La suprema Corte ha innanzitutto rammentato come il beneficio de quo non spetti all'impresa qualora l'operazione sia puramente fittizia, ossia preordinata al solo fine di fruire indebitamente delle agevolazioni contributive, per cui nel caso in cui la società che assume i lavoratori in mobilità non configuri una realtà produttiva autentica bensì ricalchi sostanzialmente la stessa azienda che ha provveduto ai licenziamenti, la situazione ricade nella previsione dell'art. 8, comma 1 (in base alla quale «i lavoratori licenziati da un'azienda per riduzione di personale hanno la precedenza nella riassunzione presso la medesima azienda entro sei mesi»), e, di conseguenza, è esclusa dai benefici contributivi.

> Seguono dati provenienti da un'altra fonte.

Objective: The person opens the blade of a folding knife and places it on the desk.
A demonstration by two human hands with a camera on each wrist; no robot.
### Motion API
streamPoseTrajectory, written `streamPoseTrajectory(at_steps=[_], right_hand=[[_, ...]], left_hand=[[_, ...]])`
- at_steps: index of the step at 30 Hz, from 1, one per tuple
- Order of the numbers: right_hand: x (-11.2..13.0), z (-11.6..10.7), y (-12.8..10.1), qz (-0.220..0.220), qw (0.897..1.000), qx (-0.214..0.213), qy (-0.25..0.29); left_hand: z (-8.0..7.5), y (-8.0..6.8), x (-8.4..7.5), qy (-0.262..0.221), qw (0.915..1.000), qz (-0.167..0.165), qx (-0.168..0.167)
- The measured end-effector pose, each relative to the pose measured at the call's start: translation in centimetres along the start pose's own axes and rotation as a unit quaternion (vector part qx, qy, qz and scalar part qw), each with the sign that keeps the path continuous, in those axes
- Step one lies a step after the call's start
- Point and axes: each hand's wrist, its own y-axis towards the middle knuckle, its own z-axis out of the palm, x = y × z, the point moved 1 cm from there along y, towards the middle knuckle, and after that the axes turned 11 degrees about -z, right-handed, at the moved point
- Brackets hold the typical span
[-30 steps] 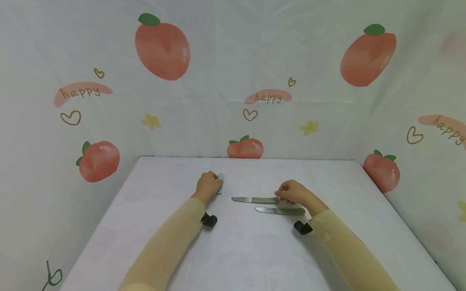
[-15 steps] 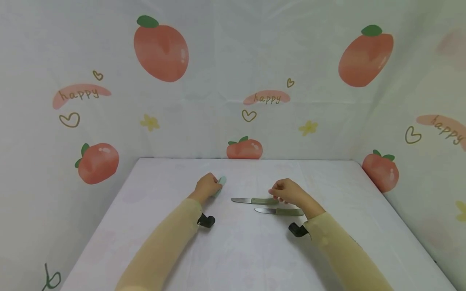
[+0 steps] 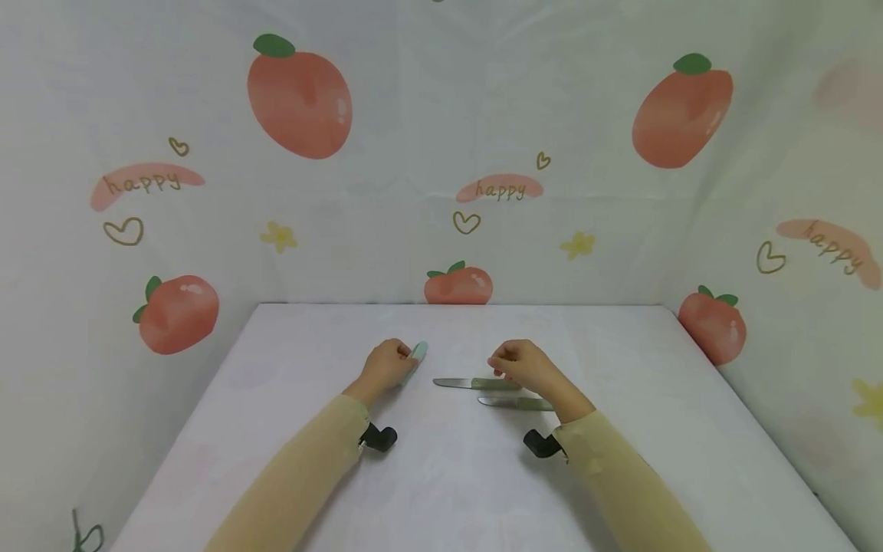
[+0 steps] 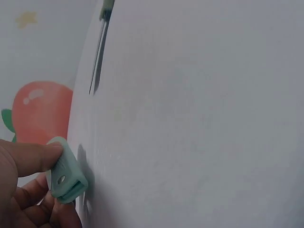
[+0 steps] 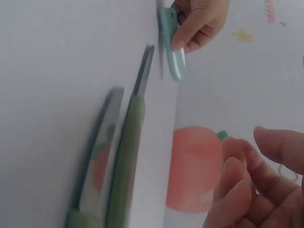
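Note:
My left hand [image 3: 385,365] pinches a mint-green slotted plastic handle [image 4: 68,173] between thumb and fingers. In the left wrist view, a slot opens at its near end beside a small hole; no blade shows. Two knives with olive-green handles lie side by side on the table, blades pointing left. Above the handle of the farther knife [image 3: 485,383] hovers my right hand [image 3: 531,368], which covers its end. Its fingers are loosely bent, thumb apart, holding nothing in the right wrist view. The nearer knife [image 3: 512,402] is partly hidden by the right wrist.
A white cloth covers the table [image 3: 441,475]. Its back edge meets a hanging backdrop [image 3: 386,230] printed with red fruit, and more of this cloth rises at both sides. Dark wrist mounts [image 3: 379,438] stick out under the sleeves.
My right hand has moved left, along the farther knife's handle. The left hand has come slightly nearer and left with the mint-green handle, which now tilts more to the right.

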Motion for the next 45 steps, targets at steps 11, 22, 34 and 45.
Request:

Finalità delle agevolazioni, ha continuato la Cassazione, è, infatti, quella di favorire l'occupazione dei lavoratori effettivamente espulsi dal mercato del lavoro, in coerenza con le fonti Europee in base alle quali gli Stati membri sono stati autorizzati a prevedere, nei rispettivi ordinamenti interni, incentivi per favorire l'occupazione di determinati soggetti svantaggiati, in deroga al divieto di Aiuti di Stato disposto dall'art. 107 TFUE, purché si realizzi un «incremento occupazionale netto» di tali categorie di lavoratori. Logico corollario di tale impostazione è l'affermazione secondo cui, in presenza di fattispecie giuridiche esonerative dell'obbligo contributivo, ad essere indagato non può che essere sempre anche il dato sostanziale, collegato alla singola vicenda, onde verificare se la stessa abbia avuto la finalità di eludere la ratio della disciplina incentivante, attraverso assunzioni e licenziamenti il cui effetto finale resti privo di incidenza positiva, e dunque, di novità, sul piano occupazionale.

Secondo i giudici di legittimità, nel caso di specie è, dunque, ravvisabile un vizio di sussunzione della fattispecie concreta in quella astratta, poiché la Corte di merito ha esaminato atomisticamente gli elementi raccolti in istruttoria, mentre avrebbe dovuto procedere ad una valutazione degli stessi nella loro convergenza globale, per verificare se i dati acquisiti, privi di significativa pregnanza singolarmente presi, fossero in grado di acquisirla, in termini di intento elusivo della normativa, ove valutati nella loro sintesi.